◆ Task item
Do any lines in the data below contain "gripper"? If so, copy every one of them.

◆ Data segment
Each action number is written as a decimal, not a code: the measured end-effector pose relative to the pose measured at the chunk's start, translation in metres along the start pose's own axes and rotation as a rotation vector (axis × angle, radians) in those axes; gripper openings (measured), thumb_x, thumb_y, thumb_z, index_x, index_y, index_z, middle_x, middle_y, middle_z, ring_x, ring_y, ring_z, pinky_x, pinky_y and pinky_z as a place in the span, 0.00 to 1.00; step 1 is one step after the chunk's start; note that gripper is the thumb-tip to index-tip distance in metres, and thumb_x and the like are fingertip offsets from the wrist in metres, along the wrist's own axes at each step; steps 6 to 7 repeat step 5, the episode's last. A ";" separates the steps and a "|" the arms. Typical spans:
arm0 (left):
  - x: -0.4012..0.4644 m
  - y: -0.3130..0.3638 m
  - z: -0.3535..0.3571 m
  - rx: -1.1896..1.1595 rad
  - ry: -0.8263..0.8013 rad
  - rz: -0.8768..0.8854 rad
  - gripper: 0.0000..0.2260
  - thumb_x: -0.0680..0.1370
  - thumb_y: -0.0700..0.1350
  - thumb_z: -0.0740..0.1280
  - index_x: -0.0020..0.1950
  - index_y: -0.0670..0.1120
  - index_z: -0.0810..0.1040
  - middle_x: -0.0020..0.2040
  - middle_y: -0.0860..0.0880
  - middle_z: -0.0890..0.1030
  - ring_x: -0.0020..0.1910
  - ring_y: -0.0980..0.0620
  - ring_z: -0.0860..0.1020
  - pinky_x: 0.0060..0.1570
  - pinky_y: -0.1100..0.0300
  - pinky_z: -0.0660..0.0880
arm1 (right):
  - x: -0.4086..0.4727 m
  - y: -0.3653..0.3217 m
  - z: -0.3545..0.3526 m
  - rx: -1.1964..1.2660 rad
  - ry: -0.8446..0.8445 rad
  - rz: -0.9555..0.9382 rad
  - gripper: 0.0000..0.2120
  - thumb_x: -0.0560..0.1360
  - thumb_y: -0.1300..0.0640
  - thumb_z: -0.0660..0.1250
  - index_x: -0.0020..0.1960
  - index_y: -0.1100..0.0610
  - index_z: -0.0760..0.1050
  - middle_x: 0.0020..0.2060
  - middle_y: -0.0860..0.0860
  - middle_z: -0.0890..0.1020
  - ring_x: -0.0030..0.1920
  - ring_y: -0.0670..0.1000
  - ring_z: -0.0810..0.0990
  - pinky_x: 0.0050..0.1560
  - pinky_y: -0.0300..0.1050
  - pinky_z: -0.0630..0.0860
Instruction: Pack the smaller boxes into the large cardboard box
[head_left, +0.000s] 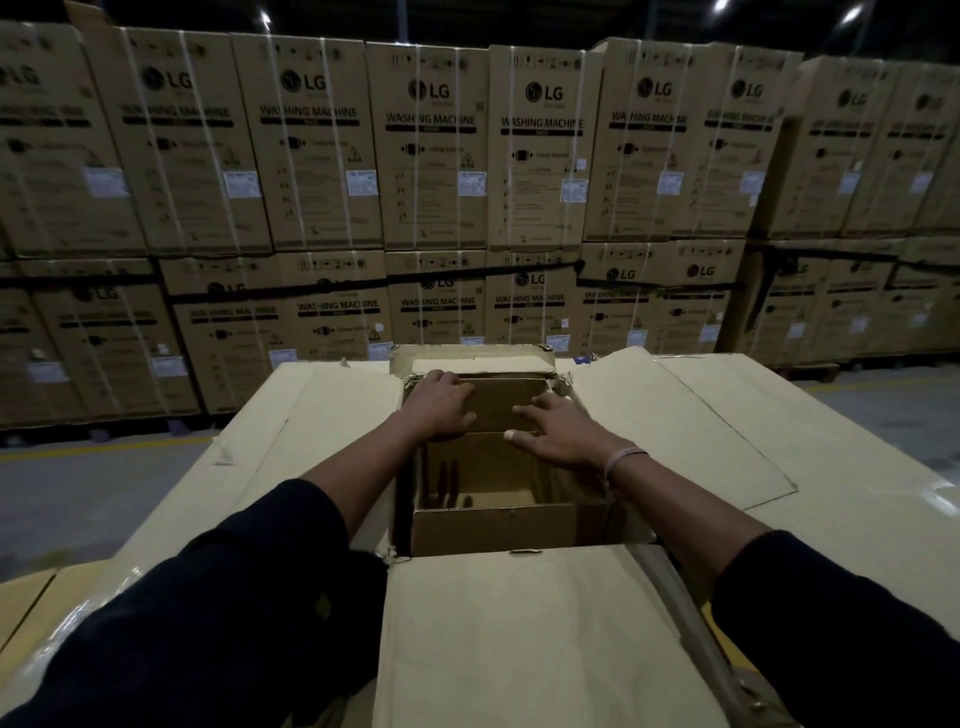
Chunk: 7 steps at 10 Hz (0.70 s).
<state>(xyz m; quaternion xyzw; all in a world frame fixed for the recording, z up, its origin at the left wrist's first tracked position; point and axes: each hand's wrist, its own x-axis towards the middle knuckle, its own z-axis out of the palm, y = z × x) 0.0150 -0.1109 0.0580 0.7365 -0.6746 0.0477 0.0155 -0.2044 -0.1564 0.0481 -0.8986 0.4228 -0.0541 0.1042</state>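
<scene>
Dark sleeves (234, 597) filled the lower frame. At centre, the left hand (441, 402) and right hand (553, 434) were pressed flat, fingers straight, on a smaller box (506, 410) inside the large cardboard box (675, 415); even pressure should be kept.

We counted one large cardboard box (675, 431), its four flaps folded outward. Inside it we counted two smaller boxes: one closed box (506, 402) at the far end and one open box (511, 530) nearer the camera. Two hands reached in, a left hand (441, 402) and a right hand (558, 431), with one wristband (621, 460). Behind stood two tiers of washing machine cartons (431, 145); blur at the edges kept us from an exact total.
</scene>
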 end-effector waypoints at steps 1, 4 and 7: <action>-0.014 -0.002 0.002 -0.033 0.018 -0.006 0.30 0.83 0.58 0.63 0.82 0.51 0.62 0.83 0.42 0.58 0.82 0.40 0.53 0.79 0.43 0.54 | 0.000 0.004 0.005 -0.033 0.024 0.026 0.35 0.82 0.33 0.56 0.84 0.46 0.56 0.84 0.57 0.53 0.83 0.61 0.47 0.81 0.60 0.48; -0.065 -0.010 -0.003 -0.125 0.096 -0.082 0.33 0.83 0.62 0.60 0.85 0.52 0.54 0.85 0.42 0.48 0.83 0.40 0.45 0.81 0.42 0.47 | -0.016 0.015 -0.007 -0.087 0.095 0.128 0.37 0.84 0.34 0.51 0.85 0.47 0.43 0.84 0.58 0.41 0.83 0.62 0.37 0.81 0.62 0.38; -0.082 -0.013 -0.008 -0.148 0.176 -0.105 0.33 0.84 0.62 0.57 0.85 0.52 0.50 0.84 0.40 0.45 0.83 0.39 0.41 0.81 0.42 0.43 | -0.024 0.020 -0.018 -0.121 0.161 0.138 0.37 0.84 0.33 0.49 0.85 0.47 0.41 0.84 0.59 0.40 0.83 0.61 0.35 0.81 0.62 0.36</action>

◆ Solution
Each action number is written as a decimal, not a code: the measured end-effector pose relative to the pose measured at the chunk's start, translation in metres along the start pose's own axes and rotation as a rotation vector (axis × angle, radians) in those axes; gripper openings (measured), thumb_x, thumb_y, thumb_z, index_x, index_y, index_z, middle_x, middle_y, middle_z, ring_x, ring_y, ring_z, pinky_x, pinky_y and pinky_z as a place in the span, 0.00 to 1.00; step 1 is one step after the chunk's start; note that gripper is the thumb-tip to index-tip distance in metres, and thumb_x and the like are fingertip offsets from the wrist in metres, along the wrist's own axes at each step; steps 6 to 7 repeat step 5, the episode's last. A ";" separates the steps and a "|" the arms. Typical spans:
  - gripper: 0.0000..0.2260
  - gripper: 0.0000..0.2120

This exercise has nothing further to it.